What you need to produce from the material below is an exact transcription of the lines from the one with "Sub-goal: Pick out" through the one with "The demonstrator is", both included, and no other line.

══════

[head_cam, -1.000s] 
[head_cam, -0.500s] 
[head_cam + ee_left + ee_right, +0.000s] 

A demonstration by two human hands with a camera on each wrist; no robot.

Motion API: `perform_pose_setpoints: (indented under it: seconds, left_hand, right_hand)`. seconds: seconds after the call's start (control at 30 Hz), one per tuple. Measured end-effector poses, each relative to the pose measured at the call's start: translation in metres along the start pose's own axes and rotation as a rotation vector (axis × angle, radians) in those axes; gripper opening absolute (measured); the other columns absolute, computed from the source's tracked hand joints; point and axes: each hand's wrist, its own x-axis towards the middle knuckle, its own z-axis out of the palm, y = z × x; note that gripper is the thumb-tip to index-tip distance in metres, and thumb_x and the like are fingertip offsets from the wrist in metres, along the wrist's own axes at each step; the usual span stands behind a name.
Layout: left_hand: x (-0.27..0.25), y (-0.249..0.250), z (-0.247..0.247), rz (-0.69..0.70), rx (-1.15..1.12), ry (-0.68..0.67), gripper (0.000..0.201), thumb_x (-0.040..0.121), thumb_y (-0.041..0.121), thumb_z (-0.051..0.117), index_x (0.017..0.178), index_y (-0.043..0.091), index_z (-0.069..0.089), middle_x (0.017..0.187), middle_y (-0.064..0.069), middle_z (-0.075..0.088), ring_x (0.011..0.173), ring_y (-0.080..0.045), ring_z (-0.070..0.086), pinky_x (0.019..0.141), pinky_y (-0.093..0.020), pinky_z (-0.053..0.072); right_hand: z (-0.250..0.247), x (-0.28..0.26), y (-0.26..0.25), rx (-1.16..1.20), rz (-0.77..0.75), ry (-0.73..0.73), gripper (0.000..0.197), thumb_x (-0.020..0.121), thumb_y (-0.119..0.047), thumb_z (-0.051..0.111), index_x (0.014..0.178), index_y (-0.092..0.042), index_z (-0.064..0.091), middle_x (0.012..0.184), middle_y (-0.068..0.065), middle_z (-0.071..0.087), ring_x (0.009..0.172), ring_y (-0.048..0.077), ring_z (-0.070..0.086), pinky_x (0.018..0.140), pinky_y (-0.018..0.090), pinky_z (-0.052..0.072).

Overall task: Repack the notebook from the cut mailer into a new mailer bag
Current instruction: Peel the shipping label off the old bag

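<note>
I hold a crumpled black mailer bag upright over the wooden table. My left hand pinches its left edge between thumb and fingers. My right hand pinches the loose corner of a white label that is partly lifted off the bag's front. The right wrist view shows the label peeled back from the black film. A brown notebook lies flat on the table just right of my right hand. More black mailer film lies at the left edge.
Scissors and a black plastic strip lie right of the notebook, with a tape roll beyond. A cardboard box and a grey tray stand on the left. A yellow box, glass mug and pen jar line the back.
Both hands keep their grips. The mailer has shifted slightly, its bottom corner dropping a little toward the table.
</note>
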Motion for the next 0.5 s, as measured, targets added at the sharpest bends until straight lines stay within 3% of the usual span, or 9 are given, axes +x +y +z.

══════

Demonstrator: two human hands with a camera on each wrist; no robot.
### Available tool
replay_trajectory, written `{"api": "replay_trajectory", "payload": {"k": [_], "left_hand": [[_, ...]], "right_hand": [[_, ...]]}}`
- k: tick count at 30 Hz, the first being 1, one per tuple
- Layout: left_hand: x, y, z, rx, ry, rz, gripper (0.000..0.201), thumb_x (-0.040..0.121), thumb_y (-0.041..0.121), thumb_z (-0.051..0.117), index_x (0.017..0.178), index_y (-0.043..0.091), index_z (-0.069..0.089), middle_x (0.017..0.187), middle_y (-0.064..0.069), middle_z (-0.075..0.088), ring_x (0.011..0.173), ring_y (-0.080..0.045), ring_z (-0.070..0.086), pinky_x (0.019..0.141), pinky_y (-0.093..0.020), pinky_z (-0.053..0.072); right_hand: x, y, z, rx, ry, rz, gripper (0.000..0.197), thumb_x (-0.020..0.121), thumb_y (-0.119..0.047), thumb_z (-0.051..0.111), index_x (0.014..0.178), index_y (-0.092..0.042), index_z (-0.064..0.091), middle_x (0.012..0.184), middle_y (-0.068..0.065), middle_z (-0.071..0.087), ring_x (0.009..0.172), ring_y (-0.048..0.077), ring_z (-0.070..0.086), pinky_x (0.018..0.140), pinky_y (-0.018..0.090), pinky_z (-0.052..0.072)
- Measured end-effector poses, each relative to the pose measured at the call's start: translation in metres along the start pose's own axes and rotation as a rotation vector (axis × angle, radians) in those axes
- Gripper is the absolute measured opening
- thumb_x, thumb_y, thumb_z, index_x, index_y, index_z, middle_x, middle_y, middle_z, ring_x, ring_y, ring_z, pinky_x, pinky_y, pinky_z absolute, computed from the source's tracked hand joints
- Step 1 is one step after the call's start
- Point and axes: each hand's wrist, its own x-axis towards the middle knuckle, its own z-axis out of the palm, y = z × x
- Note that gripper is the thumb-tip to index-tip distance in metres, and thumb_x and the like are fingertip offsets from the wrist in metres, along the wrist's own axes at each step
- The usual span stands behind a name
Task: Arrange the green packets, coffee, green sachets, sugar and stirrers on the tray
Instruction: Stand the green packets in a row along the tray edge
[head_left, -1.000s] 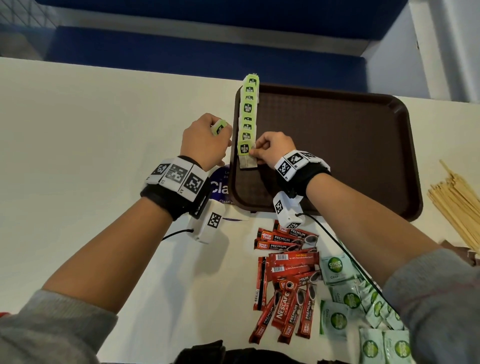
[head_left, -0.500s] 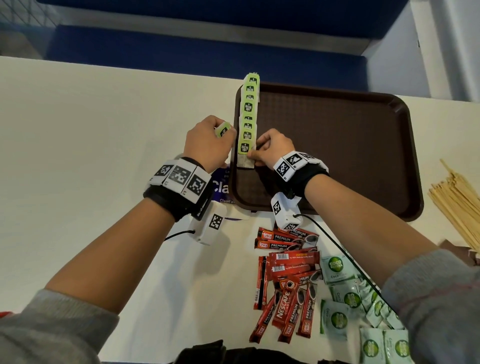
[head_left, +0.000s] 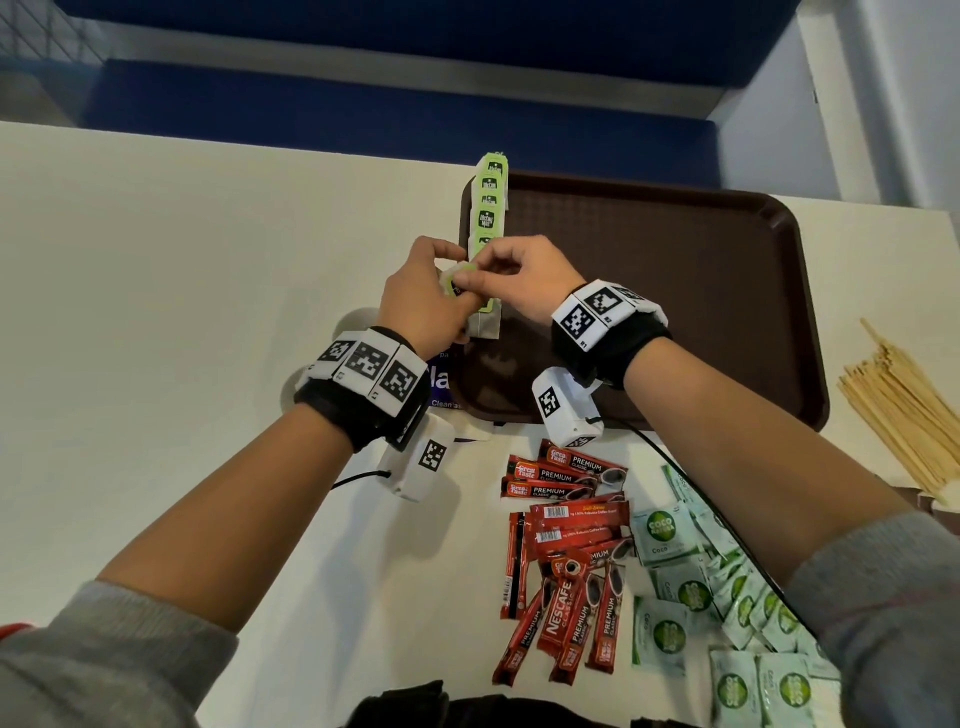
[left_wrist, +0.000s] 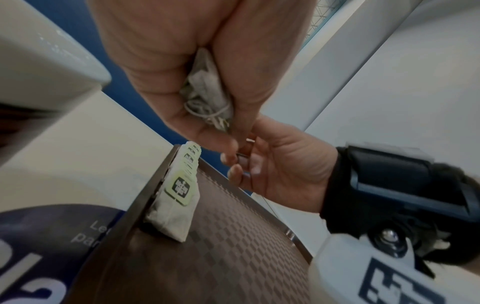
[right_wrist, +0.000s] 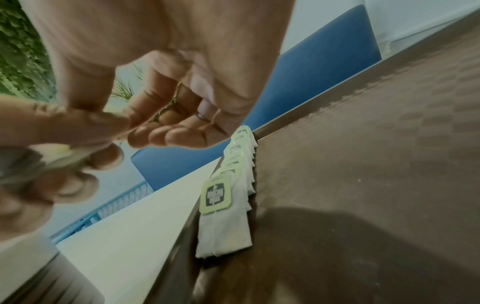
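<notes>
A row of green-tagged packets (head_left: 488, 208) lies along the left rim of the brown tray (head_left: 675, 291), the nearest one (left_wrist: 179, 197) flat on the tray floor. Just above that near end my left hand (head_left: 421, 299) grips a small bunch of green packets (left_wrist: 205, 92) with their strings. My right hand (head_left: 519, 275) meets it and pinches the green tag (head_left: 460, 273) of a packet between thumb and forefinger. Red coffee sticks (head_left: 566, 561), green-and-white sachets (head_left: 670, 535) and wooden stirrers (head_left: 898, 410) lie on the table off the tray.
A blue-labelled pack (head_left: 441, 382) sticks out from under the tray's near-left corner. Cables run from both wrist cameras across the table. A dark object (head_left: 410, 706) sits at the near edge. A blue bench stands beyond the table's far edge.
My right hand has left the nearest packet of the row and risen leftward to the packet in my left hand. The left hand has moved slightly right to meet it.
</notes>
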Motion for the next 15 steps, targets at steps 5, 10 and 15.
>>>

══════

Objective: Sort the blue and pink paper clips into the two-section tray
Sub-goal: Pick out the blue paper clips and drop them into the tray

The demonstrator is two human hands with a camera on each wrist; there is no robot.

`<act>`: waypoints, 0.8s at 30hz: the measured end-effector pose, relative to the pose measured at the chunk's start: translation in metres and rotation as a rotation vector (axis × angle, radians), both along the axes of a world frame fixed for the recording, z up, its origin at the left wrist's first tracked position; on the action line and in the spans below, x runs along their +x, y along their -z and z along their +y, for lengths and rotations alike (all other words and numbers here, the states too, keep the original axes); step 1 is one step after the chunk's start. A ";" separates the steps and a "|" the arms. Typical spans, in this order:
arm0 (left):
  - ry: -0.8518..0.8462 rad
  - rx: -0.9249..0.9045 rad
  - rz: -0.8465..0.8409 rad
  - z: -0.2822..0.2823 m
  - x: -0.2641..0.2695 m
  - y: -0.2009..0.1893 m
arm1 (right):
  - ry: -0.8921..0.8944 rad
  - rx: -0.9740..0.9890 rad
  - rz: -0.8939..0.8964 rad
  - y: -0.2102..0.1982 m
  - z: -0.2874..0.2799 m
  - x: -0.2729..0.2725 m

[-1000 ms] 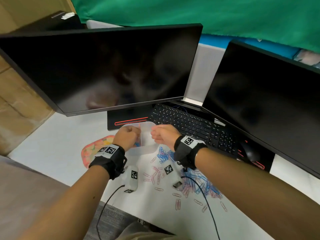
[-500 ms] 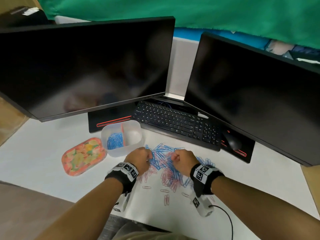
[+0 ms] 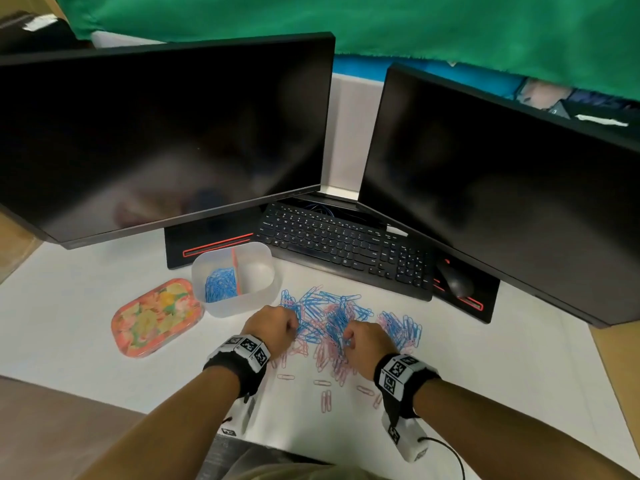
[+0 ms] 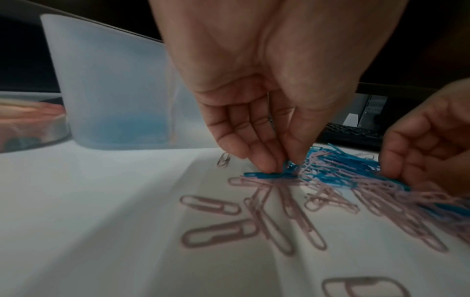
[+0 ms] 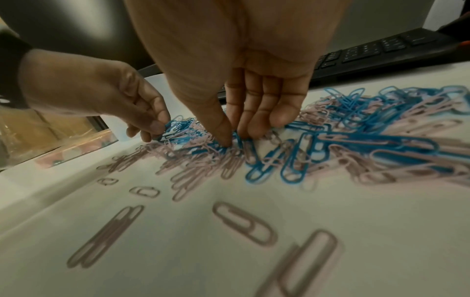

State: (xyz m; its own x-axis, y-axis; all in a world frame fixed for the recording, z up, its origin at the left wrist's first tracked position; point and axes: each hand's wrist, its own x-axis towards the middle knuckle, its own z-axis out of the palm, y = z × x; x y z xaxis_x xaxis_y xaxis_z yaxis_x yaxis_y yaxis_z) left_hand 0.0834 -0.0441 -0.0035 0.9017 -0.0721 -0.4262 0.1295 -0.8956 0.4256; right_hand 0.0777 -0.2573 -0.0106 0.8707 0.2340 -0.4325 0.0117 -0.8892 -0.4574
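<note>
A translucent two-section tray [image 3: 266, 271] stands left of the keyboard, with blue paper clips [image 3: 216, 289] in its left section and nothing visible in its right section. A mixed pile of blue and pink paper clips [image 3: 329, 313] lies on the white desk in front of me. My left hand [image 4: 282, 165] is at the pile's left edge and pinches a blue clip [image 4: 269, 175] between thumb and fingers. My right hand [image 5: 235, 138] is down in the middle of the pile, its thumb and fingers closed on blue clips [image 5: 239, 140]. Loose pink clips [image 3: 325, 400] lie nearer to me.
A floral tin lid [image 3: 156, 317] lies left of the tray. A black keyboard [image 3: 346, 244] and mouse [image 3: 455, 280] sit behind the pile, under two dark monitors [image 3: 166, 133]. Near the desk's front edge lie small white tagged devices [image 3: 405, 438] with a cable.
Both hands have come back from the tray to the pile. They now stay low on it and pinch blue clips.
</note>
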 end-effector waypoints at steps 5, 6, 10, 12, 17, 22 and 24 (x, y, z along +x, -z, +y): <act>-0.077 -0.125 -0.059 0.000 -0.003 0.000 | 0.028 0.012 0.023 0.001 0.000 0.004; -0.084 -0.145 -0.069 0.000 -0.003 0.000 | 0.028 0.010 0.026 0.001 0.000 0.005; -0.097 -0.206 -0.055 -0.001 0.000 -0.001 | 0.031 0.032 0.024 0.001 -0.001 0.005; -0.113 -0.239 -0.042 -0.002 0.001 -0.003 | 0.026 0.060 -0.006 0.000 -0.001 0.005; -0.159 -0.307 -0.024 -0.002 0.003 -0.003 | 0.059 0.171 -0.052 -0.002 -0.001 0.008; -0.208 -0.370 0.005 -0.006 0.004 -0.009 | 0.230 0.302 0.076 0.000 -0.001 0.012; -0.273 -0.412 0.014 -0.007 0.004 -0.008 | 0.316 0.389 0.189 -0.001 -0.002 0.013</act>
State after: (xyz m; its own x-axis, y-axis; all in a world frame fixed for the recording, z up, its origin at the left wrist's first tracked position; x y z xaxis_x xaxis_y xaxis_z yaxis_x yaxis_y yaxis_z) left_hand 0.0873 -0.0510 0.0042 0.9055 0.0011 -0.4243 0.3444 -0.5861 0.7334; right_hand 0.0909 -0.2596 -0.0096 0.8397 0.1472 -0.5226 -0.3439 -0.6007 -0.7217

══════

== YOUR RESPONSE ==
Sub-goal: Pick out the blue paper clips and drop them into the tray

The demonstrator is two human hands with a camera on each wrist; there is no robot.

No additional response is required.